Brett Harris, CEO of LuvBuds, which distributes cannabis accessories and smoke shop supplies, said any international conflict “can create ripple effects across global supply chains, fuel costs and transportation,” but there are other things to consider.

“The impact is less about the headlines and more about what follows: higher freight, higher factory pressure, and tighter margins across the board,” he said.

Harris said his business sources heavily from China and India, “so when production or logistics costs rise there, we feel it here.”

However, he said he and fellow importers are fighting “to keep those increases from reaching the shelf.”

He explained:

“Our job is to slow that snowball down. We negotiate hard, use our scale, and absorb what we can so the customer does not feel every shock immediately. Nobody wants to watch a $12 item quietly become a $15 item just because the world got more expensive.”

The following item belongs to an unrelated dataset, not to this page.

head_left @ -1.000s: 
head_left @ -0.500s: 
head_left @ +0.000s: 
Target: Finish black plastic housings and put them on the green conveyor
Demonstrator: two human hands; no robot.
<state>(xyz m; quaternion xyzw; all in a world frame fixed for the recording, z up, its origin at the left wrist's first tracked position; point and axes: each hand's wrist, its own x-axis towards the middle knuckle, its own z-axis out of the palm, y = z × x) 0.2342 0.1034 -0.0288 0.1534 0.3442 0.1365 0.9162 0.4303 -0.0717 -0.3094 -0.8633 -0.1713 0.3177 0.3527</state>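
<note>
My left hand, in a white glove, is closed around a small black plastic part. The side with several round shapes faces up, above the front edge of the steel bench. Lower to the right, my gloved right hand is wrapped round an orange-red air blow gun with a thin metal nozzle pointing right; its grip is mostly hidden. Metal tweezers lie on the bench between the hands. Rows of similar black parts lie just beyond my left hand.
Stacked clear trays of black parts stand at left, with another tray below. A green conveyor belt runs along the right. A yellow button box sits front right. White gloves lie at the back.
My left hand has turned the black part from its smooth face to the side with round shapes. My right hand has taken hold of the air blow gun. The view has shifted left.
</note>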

Thomas Winstanley, executive vice president at Edibles.com, said any impact from the current conflict “will likely build over time rather than hit all at once.”

He said the most immediate pressure point is fertilizer, which “is one of the largest input costs for American farmers.”

Winstanley predicts prices will rise if the war continues, especially since higher energy prices create “the potential for longer-term cost inflation across the supply chain, which could ultimately translate into higher prices for consumers.”

Ali Garawi of Muha Meds said the war is making the vendors who handle packaging and hardware for the cannabis industry “already nervous,” since “pricing is less predictable and everyone is trying to hedge risk at once.”